### What the task asks
Report each line of the listing that carries the word "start".

### Data segment
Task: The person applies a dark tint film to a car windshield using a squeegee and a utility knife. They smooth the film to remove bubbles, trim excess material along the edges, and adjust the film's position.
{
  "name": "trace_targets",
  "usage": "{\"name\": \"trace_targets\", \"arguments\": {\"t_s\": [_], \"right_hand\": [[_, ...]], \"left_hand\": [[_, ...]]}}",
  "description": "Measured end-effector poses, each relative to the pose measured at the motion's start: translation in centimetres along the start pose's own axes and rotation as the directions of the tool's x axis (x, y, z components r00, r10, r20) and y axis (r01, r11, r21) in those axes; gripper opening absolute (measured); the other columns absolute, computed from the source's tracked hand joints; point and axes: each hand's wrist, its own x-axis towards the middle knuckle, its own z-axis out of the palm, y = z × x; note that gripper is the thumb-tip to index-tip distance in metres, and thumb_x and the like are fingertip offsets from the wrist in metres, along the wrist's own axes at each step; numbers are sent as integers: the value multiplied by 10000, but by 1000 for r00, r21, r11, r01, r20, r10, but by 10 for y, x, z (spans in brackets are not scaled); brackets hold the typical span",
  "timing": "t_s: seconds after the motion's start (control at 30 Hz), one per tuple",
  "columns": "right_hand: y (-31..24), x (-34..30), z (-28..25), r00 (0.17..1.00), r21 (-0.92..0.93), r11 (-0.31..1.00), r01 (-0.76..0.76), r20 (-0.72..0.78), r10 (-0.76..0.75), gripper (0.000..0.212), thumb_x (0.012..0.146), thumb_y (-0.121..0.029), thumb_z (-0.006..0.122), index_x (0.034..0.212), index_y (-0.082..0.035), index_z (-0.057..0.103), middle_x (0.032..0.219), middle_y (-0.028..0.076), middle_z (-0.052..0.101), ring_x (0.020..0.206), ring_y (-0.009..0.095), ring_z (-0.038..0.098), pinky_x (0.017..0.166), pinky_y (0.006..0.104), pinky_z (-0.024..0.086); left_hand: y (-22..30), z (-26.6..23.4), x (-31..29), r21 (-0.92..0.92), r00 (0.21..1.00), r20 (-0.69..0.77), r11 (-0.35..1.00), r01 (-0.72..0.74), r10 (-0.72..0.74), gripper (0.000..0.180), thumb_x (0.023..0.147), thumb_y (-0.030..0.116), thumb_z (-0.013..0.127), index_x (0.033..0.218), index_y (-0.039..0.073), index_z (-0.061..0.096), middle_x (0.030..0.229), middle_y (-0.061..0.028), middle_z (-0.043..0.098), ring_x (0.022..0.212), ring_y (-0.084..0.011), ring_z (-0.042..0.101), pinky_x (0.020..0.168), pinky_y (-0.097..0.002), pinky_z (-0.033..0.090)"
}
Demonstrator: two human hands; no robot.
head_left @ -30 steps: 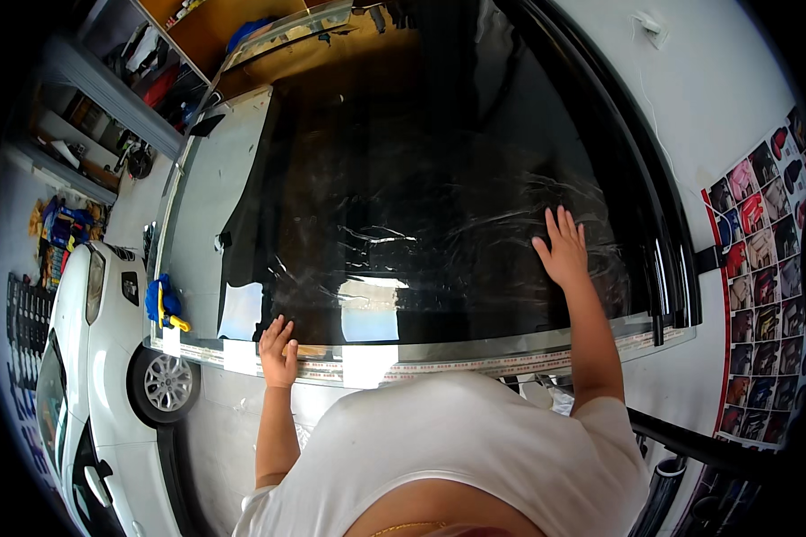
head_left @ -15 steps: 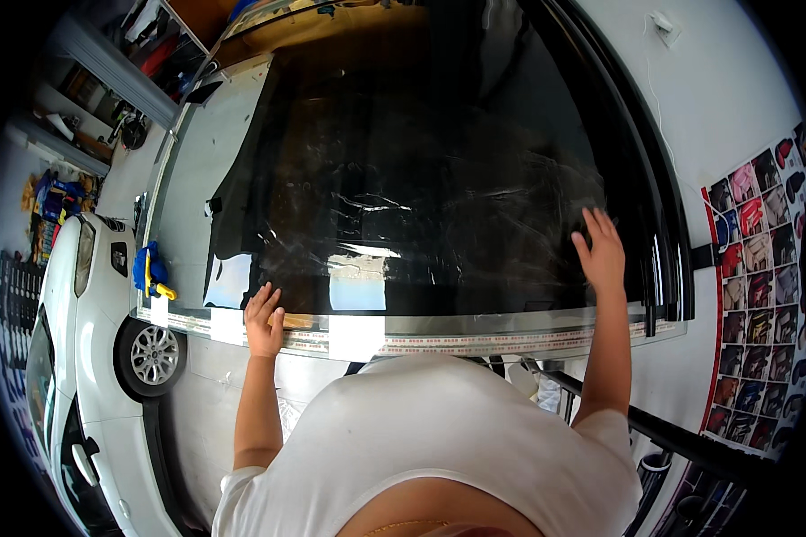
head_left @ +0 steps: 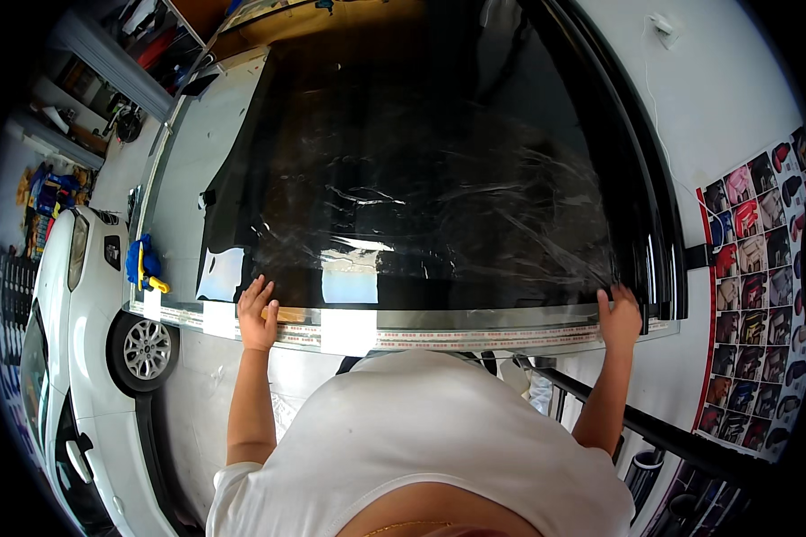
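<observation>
A large sheet of dark, glossy film [head_left: 394, 161] lies over a glass-topped table [head_left: 188, 170]. At its near left corner, my left hand [head_left: 259, 313] rests with fingers stretched out and the thumb apart. The near right corner is under the fingertips of my right hand [head_left: 620, 313], whose thumb stands off from the fingers. Creases in the film's thin clear surface run toward that hand. I see no tool in either hand. Bright reflections break up the film near the front edge.
Printed measuring strips [head_left: 475, 337] line the table's near edge. A blue and yellow tool [head_left: 143, 266] sits at its left corner. Dark long rolls or rails [head_left: 663, 242] border the right side. A white car [head_left: 107, 376] stands left; a black rail [head_left: 672, 430] runs at lower right.
My right hand has come down toward me from the film's right part to its near right corner. More creases now stretch toward it. My left hand stays at the near left corner.
</observation>
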Motion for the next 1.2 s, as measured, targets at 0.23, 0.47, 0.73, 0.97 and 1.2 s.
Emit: {"name": "trace_targets", "arguments": {"t_s": [0.23, 0.47, 0.73, 0.97, 1.2], "right_hand": [[-127, 44, 44, 865, 226, 838, 497, -201, -460, 554, 862, -356, 567, 1313, -55, 455, 1363, 198, 426, 1280, 370, 366, 1071, 475, 265], [-118, -47, 14, 883, 341, 863, 372, 159, -443, 616, 845, -428, 579, 1306, -33, 471, 1380, 195, 407, 1275, 338, 388, 1022, 417, 354], [-56, 25, 11, 923, 250, 891, 378, -180, -341, 491, 877, -332, 562, 1292, -78, 500, 1333, 169, 474, 1245, 324, 430, 1012, 382, 365], [-35, -27, -8, 969, 166, 986, 30, 235, -69, 503, 855, -350, 581, 1261, -57, 529, 1293, 178, 509, 1228, 332, 450, 1009, 375, 368], [-118, 20, 31, 868, 232, 846, 480, -262, -421, 536, 861, -328, 576, 1296, -30, 478, 1346, 226, 435, 1263, 369, 392, 1056, 410, 307]], "left_hand": [[4, -2, 10, -24, 1000, 3, 999, -29, 29, 316, 870, 205, 536, 1136, 60, 626, 1293, -117, 530, 1218, -313, 458, 1053, -428, 294], [-3, -2, 0, -28, 1000, 20, 1000, -1, 2, 323, 889, 222, 505, 1147, 72, 627, 1307, -104, 524, 1232, -300, 449, 1068, -429, 270], [1, -4, 6, -15, 999, 24, 999, -33, 34, 343, 879, 218, 502, 1157, 56, 622, 1301, -126, 525, 1225, -328, 451, 1052, -406, 303], [-5, -3, 1, 13, 1000, 18, 1000, -22, 22, 335, 891, 243, 498, 1163, 89, 618, 1322, -96, 509, 1249, -284, 436, 1067, -441, 271], [2, -4, 6, 1, 1000, 2, 1000, -26, 26, 330, 862, 214, 545, 1162, 95, 618, 1309, -93, 518, 1240, -273, 445, 1059, -438, 282]]}}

### Written solution
  "description": "Measured end-effector poses, each relative to the pose measured at the motion's start: translation in centimetres along the start pose's own axes and rotation as the directions of the tool's x axis (x, y, z components r00, r10, r20) and y axis (r01, r11, r21) in those axes; gripper opening absolute (measured); the other columns absolute, computed from the source's tracked hand joints; point and axes: each hand's wrist, its own x-axis towards the middle knuckle, its own z-axis out of the palm, y = z × x; note that gripper is the thumb-tip to index-tip distance in metres, and thumb_x and the like are fingertip offsets from the wrist in metres, along the wrist's own axes at each step; numbers are sent as integers: the value multiplied by 10000, but by 1000 for r00, r21, r11, r01, r20, r10, but by 10 for y, x, z (spans in brackets are not scaled); brackets hold the typical span",
  "timing": "t_s: seconds after the motion's start (control at 30 Hz), one per tuple",

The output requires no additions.